Confectionery firm turns vegan to avoid Brexit checks

BRUSSELS (AFP): Following Brexit, confectioner Pecan Deluxe Candy soon discovered that British operations were plagued by costly new red tape on exports of animal-derived products. Its solution? Go vegan.

The US-owned firm — which provides food brands with sweet confection like cake toppings and cookie dough — scrapped butter and eggs in favour of plant-based alternatives that require no checks at the EU border.

Bosses decided in October to ditch dairy at their facility in the northern English village of Sherburn-in-Elmet near Leeds to boost flagging exports to their main market in Europe.

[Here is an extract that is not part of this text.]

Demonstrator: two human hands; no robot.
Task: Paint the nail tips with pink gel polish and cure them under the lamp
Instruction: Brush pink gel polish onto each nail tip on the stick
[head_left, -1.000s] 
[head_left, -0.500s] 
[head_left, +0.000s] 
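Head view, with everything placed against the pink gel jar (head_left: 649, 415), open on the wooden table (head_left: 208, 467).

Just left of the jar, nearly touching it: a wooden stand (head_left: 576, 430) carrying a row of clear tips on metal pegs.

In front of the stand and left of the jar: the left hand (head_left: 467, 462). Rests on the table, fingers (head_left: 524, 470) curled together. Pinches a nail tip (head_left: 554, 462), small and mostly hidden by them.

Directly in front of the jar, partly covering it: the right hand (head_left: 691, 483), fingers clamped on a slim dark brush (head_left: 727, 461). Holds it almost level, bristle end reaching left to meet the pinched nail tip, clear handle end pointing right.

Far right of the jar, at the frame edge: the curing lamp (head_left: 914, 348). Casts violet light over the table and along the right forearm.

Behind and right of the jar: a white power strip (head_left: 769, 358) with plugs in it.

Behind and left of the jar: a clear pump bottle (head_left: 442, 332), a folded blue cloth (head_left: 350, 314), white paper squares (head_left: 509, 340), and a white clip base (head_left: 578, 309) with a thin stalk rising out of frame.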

“We decided to take action because … we weren’t just going to lie down and take it,” Graham Kingston, managing director of the Pecan Delux Candy Europe, told AFP.

The UK left the European Union’s single market and customs union two years ago, forcing exporters of animal-based foodstuffs to submit veterinary certification and other costly paperwork.

The extra red tape has heaped costs and time on companies, further straining supply chains.

However, vegan products are not subject to the same restrictions. That makes for cheaper and more efficient transportation.

“One of the biggest issues that there has been is the implementation of border control checks,” said Kingston.

Those checks have been “stopping a lot of deliveries going through depending on interpretation of the rules, which has caused a number of issues with products being returned to us all having to be destroyed”.

New recipes

Extra red tape had cost the group more than £100,000 ($123,450) over the past couple of years.

“The new range… has significantly reduced those costs,” he added.

“We don’t have to get a vet come and sign those off anymore and that allows us to have a very slick supply chain into our customers in Europe.”

Family-owned Pecan Delux Candy, which is based in Dallas, Texas and also has a factory in Thailand, employs 600 staff worldwide making key ingredients for desserts like brownies, cakes, pastries and more.

The company reformulated recipes after European exports tanked to 55 percent of its total UK sales.

That compared with a huge 84 percent before Brexit.

The new products are also cheaper to produce and taps into current dietary trends.

“A plant-based range which has had some other benefits to offer, which are reduced pricing, and also hitting a number of trends that are in play at the moment, not least veganism,” Kingston told AFP.

Pecan Deluxe Candy Europe has made the French port of Calais its single point of EU entry.

Reversing Brexit?

Asked about how the Brexit-backing UK government could help struggling exporters, Kingston suggested a reversal of Brexit — and direct assistance.

“I think moving back into the EU would be a start, in terms of helping us,” Kingston told AFP.

“I think just giving us exporters some assistance financially where possible, but also the availability of information would very much help.

“Because everything we have here has been learned post-Brexit. So we’ve had to be very self sufficient in the whole process.”